Professor is the brains behind robots that advance in-home medical assistance
Computer science professor Ron Alterovitz is using robots to solve problems in health care.
“Originally, I was interested in computer science and using computers and software to solve problems,” Alterovitz said. “I was very interested in medical and health care applications, and from there sort of working more on medical robotics.”
Alterovitz leads the Computational Robotics Group at UNC and his group is working on several robotics projects at the intersection of the medical and computation fields.
“Our work is focused on using computational methods and robotics for problems in health care,” Alterovitz said. “So, from there what we can do is develop robotic devices that can steer through the body and enable procedures that previously would have required a much more invasive surgery, to now be done in a much more minimally invasive fashion.”

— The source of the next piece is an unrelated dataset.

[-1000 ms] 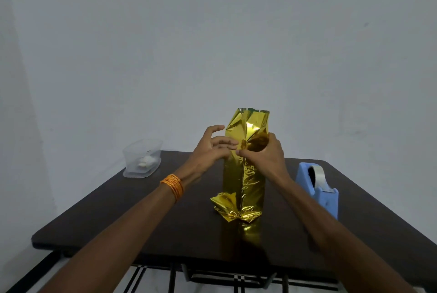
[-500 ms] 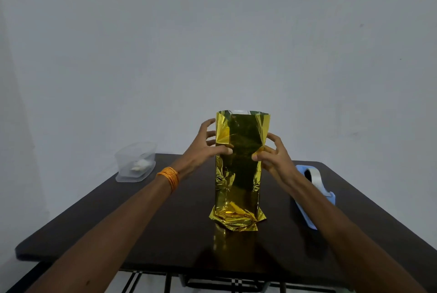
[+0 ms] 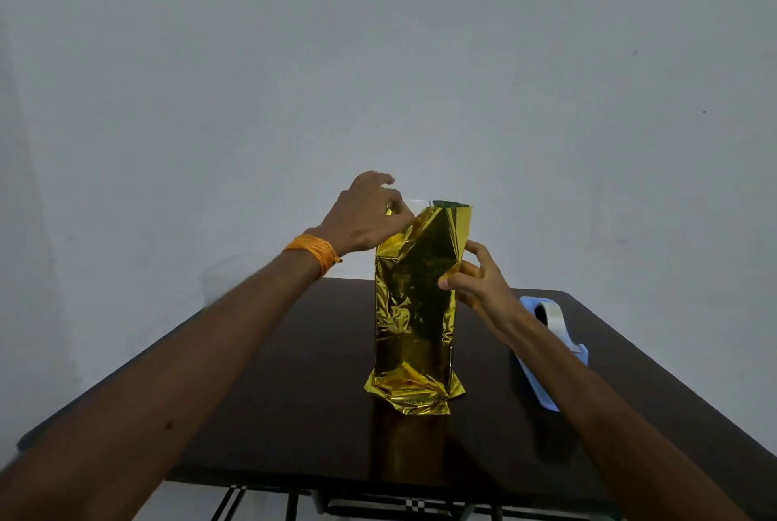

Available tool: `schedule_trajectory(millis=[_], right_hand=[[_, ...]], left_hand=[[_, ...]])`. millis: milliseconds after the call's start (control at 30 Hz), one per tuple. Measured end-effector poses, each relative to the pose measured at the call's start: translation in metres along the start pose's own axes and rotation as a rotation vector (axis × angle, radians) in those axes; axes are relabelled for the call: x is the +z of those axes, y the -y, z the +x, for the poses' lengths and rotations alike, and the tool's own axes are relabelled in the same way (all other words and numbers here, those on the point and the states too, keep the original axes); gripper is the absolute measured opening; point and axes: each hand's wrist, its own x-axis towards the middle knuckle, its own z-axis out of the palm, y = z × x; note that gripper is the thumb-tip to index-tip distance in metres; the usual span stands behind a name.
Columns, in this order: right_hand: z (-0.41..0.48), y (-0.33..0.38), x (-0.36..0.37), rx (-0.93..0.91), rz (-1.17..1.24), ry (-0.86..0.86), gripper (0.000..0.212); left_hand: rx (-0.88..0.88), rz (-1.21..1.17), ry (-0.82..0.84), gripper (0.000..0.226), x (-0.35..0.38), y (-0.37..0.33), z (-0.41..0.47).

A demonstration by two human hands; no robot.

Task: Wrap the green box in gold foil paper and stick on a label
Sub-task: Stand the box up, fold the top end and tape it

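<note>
Gold foil (image 3: 414, 310) round green box (image 3: 447, 204), upright at table (image 3: 294, 373) ctr.
L hand (image 3: 370, 213) pinches foil's top-left corner; R hand (image 3: 479, 285) pinches upper right edge. Box shows only as a sliver at top. Blue tape dispenser (image 3: 546, 314) sits near, partly behind R forearm.

We log gold foil paper (image 3: 414, 310), mirror-glossy metallic and crinkled, table (image 3: 302, 394) top smooth, polished, tape dispenser (image 3: 538, 390) matt plastic, its tape roll (image 3: 555, 318) glossy translucent, wristband (image 3: 315, 251) of thread, wall (image 3: 378, 58) matt

Left hand (image 3: 370, 213) risen to foil (image 3: 414, 310) top corner, pinching.
</note>
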Motion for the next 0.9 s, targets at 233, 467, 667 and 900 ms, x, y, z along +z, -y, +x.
schedule_trajectory(millis=[233,467,667,900], right_hand=[[0.001,0.001,-0.003,0.017,-0.029,0.024,0.091],[0.002,-0.002,-0.008,0.034,0.051,0.018,0.087],[0.007,-0.001,-0.004,0.004,0.013,0.063,0.087],[0.0,0.005,-0.008,-0.113,-0.073,-0.056,0.097]], left_hand=[[-0.022,0.023,0.121,0.028,-0.009,0.001,0.01],[-0.142,-0.614,0.148,0.022,-0.024,0.017,-0.011],[-0.098,-0.492,0.238,0.038,-0.018,0.002,-0.01],[-0.009,-0.396,0.139,0.024,-0.009,-0.011,0.002]])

The group buys the hardware for the robot as a blank slate and then writes algorithms that enable the robot to perform the desired tasks.
Alterovitz said his group is also developing algorithms to be used in personal robots, designed to assist the elderly and disabled in everyday activities. These robots will hopefully help people who want to remain in their homes.
“There’s a particular task that they can’t do and all the sudden they have to give up their home and move to an assisted living center or get a lot of hired help,” he said.
The Computational Robotics Group consists of students at all levels of study, including undergraduates and postgraduates. Armaan Sethi, a first-year computer science major, spent the summer working with Alterovitz.
“When I was going to college, I knew I really wanted to do something with robotics, but maybe more useful in the real world, instead of like a game competition,” Sethi said. “I was googling around and I saw the UNC Computational Robotics Group, and then I just emailed Ron (Alterovitz) and he was very helpful and we met up and he just told me to join.”
Alterovitz’s work in computational robotics also drew the attention of Alan Kuntz, a Ph.D. candidate in the computer science department.
“When I was looking at what graduate schools to apply to, I looked closely at the research that was going on at the schools and Dr. Alterovitz’s research was really closely aligned with what my interests were before coming to grad school,” Kuntz said.
Alterovitz said he is excited to see what role robots can play in the future, beyond working in isolated environments.
“Now, with a combination of better hardware and especially better algorithms and software, we have the opportunity that robots can help us very directly by directly interacting with people in human environments,” Alterovitz said.